Mais le bonhomme prend une envergure nouvelle dans la saison XXL des Spurs, à la lutte pour la conquête du titre et prétendants sérieux en Ligue Europa. Aux côtés de Dele Alli et Erik Lamela, il est le soutien numéro un de Harry Kane, dans une position de milieu offensif plein axe qu’il affectionne tout particulièrement. Parce qu’il voit plus vite, parce qu’il sait faire la passe qu’il faut, la passe qui casse la ligne d’en face, et parce qu’il est un premier relais autant qu’un dernier passeur comme on en voit peu, actuellement en Angleterre. A part Dimitri Payet à West Ham, sans doute.

Le pro du coup franc
Mauricio Pochettino ne le sait que trop bien et n’a pas envie d’envisager un futur sans ce garçon qui reste concentré sur une fin de saison plus qu’excitante, il est vrai. « C’est quelqu’un de très professionnel. Son futur est assuré. C’est l’un des meilleurs joueurs en Angleterre. » Et aussi le meilleur artificier sur les coups de pied arrêtés. Il est le spécialiste numéro un du royaume sur coup franc direct. Le joueur de Premier League qui a marqué le plus de buts en dehors de la surface au cours des deux dernières saisons. Evidemment, tout White Hart Lane veut le garder. Une prolongation d’une saison, jusqu’en 2019, serait actée. Mais son nom revient de plus en plus fort aussi du côté du Bayen (encore) et même du Paris SG. Affaire à suivre mais pas à l’Euro puisque Zlatan est passé par là en novembre et que Morten Olsen est un jeune retraité depuis. En juin, Christian sera en vacances.
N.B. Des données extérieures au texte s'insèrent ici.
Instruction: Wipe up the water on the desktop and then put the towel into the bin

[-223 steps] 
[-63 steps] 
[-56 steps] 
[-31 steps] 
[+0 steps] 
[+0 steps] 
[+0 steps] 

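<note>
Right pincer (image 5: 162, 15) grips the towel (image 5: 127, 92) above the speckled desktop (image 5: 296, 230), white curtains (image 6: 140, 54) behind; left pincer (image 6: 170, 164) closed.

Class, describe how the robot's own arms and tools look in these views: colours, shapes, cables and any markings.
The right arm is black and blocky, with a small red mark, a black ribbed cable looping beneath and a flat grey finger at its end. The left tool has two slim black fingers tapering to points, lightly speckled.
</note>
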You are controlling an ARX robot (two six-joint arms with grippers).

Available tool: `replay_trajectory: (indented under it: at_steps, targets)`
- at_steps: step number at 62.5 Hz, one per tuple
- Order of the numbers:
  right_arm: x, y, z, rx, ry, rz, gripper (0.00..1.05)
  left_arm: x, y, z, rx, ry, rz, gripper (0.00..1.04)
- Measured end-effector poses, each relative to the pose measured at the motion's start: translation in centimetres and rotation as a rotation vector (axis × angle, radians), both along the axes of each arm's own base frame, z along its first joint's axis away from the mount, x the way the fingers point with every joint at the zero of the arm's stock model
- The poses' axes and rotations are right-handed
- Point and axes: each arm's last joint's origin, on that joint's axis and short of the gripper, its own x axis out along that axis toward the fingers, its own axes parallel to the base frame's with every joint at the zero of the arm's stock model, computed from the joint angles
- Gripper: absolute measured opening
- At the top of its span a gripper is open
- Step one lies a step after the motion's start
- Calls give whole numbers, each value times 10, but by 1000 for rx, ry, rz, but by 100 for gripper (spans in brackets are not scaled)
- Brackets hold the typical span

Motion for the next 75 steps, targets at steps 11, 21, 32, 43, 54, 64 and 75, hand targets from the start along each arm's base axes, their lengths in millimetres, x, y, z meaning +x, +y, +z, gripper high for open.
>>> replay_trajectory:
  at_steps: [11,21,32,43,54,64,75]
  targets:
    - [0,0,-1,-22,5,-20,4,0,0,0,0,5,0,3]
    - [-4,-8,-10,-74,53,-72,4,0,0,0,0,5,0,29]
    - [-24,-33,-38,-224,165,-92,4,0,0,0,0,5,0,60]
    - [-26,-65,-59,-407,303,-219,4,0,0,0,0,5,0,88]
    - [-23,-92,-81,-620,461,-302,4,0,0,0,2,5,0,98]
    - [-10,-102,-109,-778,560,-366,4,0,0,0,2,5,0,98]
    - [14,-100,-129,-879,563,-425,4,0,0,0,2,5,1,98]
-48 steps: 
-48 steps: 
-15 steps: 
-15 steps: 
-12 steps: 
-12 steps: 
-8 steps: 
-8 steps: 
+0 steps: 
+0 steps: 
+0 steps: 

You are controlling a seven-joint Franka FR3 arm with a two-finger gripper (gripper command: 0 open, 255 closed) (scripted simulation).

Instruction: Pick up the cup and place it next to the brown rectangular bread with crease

Vu par Mauricio Pochettino, son entraîneur à Tottenham
« Christian est un de nos meilleurs joueurs. Il est très talentueux, aussi important dans l’équilibre collectif de l’équipe, parce qu’il fait le jeu, que dans l’efficacité, parce qu’il marque des buts ou réussit des gestes qui font basculer un match. C’est très bien qu’il ait retrouvé ses sensations de buteur. Il est encore très jeune en plus. »

Profil
■ Né le 14 février 1992 à Middelfart (DAN)
■ 1,75 m, 72 kg
■ Milieu offensif
■ Roadbook : Ajax Amsterdam (P.-B., 2009-août 2013), Tottenham (ANG, depuis août 2013)
■ Palmarès : 4 championnats des Pays-Bas (en 2011, 2012, 2013 et 2014 avec l’Ajax Amsterdam), 1 Supercoupe des Pays-Bas (en 2013 avec l’Ajax Amsterdam)
■ International danois, 57 sélections, 6 buts
■ Première sélection : le 3 mars 2010 à Vienne, Autriche-Danemark 2-1 (amical)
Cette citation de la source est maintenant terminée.